Lawyers at the Law Firm "YUST", advocate Arthur Rokhlin and Radmila Nikitina, helped “Agrotorg” LLC (the holding X5 Retail) to contest the decision and instruction of the Republic of Tatarstan Department of the Federal Antimonopoly Service (hereinafter – the DFAS), according to which the company was recognized as a violator of the Competition Law because of the use of the commercial name “Pyaterochka plus”. The DFAS believed that the name was similar up to a point of confusion with “Pyaterochka” brand, which “Agrotorg” LLC (“Agrotorg”) had granted to another company under an agreement of commercial concession. On 04.06.2010, the Court of Arbitration of the Republic of Tatarstan dismissed the claim by “Agrotorg” to rule invalid the decision and instruction of the DFAS. The Court acted on the premises that:

  • It followed from the commercial concession agreement that “Agrotorg” had transferred the exclusive right to use the commercial name “Pyaterochka” within the territory of the Republic of Tatarstan;
  • Use of similar commercial names by the company, in its turn, constituted unfair competition, since it was aimed at the obtaining of advantages in conducting business activity.

On 14.09.2010, the second instance upheld the position of “Agrotorg”, having ruled invalid the decision and instruction of the DFAS for the following reasons:

  • According to Article 1033 of the Civil Code of the Russian Federation (the CCRF), it does not follow from the commercial concession agreement that the applicant has transferred the exclusive right to use the commercial name “Pyaterochka” within the territory of the Republic of Tatarstan (the parties did not stipulate this in the agreement);
  • The first instance court failed to indicate, which actions exactly of the applicant were unfair competition. What is more, there is no evidence that such actions conform to the indications stipulated by clause 9 of Article 4 of the Competition Protection Law. Also, these actions may not be qualified under part 4 of Article 14 of the Competition Protection Law as they lack the qualifying indication – unfair obtaining of the rights to the trademark.

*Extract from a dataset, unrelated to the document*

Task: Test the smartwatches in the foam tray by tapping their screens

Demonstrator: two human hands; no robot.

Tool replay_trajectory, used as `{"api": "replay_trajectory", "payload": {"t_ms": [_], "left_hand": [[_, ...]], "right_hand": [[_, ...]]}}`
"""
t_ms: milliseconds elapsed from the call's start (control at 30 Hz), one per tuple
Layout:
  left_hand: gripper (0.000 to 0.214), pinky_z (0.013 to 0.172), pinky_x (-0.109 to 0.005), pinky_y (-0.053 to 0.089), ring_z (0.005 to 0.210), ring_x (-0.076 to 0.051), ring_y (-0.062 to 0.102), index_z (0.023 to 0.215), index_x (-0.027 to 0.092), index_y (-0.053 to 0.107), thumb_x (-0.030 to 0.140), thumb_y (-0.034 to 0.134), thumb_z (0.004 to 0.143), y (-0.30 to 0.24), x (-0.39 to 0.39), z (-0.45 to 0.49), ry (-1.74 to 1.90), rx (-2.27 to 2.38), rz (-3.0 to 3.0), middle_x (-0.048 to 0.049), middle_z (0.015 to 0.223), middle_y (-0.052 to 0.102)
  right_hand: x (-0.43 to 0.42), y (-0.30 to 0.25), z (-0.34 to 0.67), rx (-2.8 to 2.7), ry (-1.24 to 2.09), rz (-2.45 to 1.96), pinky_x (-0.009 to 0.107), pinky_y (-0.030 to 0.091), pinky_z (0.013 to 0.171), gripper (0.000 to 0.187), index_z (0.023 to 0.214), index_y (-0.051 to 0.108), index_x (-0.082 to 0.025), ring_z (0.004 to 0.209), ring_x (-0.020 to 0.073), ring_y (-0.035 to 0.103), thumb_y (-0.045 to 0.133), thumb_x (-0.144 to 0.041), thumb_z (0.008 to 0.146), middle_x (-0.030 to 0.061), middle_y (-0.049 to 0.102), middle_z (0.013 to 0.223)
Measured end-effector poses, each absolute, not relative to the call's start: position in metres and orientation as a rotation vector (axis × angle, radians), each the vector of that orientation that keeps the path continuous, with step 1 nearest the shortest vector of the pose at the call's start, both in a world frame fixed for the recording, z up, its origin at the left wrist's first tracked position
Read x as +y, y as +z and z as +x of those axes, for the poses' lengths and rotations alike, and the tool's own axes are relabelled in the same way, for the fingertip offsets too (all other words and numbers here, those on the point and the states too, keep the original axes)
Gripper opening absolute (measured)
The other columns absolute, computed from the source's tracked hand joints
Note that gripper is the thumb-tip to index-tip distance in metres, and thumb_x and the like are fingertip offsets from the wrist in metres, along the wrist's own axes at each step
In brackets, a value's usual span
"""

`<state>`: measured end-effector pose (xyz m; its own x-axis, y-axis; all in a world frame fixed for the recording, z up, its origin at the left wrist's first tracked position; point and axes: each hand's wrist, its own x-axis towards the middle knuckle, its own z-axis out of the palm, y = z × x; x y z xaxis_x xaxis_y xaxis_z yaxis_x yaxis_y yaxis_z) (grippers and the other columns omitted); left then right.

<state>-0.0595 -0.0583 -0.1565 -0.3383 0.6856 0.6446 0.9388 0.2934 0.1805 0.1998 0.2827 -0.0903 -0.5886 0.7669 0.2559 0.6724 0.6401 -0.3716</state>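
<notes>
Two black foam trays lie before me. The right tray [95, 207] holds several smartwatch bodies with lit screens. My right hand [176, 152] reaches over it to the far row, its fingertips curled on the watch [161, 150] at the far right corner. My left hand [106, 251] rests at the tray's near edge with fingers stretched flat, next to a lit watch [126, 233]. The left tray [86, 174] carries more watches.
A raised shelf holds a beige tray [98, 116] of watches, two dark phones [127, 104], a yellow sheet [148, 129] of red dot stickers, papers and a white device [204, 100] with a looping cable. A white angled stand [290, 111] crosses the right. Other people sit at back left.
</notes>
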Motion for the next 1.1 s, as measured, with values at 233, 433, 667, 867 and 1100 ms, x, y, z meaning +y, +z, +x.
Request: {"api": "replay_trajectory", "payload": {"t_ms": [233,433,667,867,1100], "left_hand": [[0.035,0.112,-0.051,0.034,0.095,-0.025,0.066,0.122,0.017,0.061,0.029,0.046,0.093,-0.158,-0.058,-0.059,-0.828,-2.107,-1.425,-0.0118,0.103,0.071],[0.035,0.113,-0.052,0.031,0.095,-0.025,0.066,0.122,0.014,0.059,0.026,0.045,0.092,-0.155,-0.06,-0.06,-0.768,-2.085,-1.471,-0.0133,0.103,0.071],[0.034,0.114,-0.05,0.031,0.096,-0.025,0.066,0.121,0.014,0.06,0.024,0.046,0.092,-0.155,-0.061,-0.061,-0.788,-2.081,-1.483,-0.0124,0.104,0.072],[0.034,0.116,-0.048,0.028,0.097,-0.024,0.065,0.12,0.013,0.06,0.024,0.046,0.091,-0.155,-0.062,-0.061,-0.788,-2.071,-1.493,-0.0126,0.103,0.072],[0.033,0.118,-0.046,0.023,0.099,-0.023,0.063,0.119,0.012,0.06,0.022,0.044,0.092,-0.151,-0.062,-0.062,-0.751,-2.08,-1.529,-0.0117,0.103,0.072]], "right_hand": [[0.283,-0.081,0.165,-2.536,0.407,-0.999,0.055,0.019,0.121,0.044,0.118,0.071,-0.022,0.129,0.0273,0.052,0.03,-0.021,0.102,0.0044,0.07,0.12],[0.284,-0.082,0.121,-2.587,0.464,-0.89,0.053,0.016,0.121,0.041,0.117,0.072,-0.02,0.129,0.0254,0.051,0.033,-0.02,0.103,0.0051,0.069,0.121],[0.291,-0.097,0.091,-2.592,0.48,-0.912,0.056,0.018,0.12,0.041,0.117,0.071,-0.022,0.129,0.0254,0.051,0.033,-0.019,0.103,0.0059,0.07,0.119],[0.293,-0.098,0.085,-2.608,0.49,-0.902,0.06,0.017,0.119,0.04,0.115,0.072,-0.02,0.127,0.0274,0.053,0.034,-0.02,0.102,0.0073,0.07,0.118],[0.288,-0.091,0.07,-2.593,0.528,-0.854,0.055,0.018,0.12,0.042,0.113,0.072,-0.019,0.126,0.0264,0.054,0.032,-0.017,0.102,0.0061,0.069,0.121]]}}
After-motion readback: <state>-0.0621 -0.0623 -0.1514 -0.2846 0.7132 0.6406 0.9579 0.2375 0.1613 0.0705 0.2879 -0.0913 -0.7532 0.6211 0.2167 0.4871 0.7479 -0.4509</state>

On 16.12.2010, the cassation instance court revoked the decision of the second instance court and left unchanged the decision of the first instance court.

The Board of the Supreme Court of Arbitration of the Russian Federation crossed all the “t”s of the case: on 20.09.2011, it revoked the court acts of the first and cassation instances and left unchanged the ruling of the second instance court.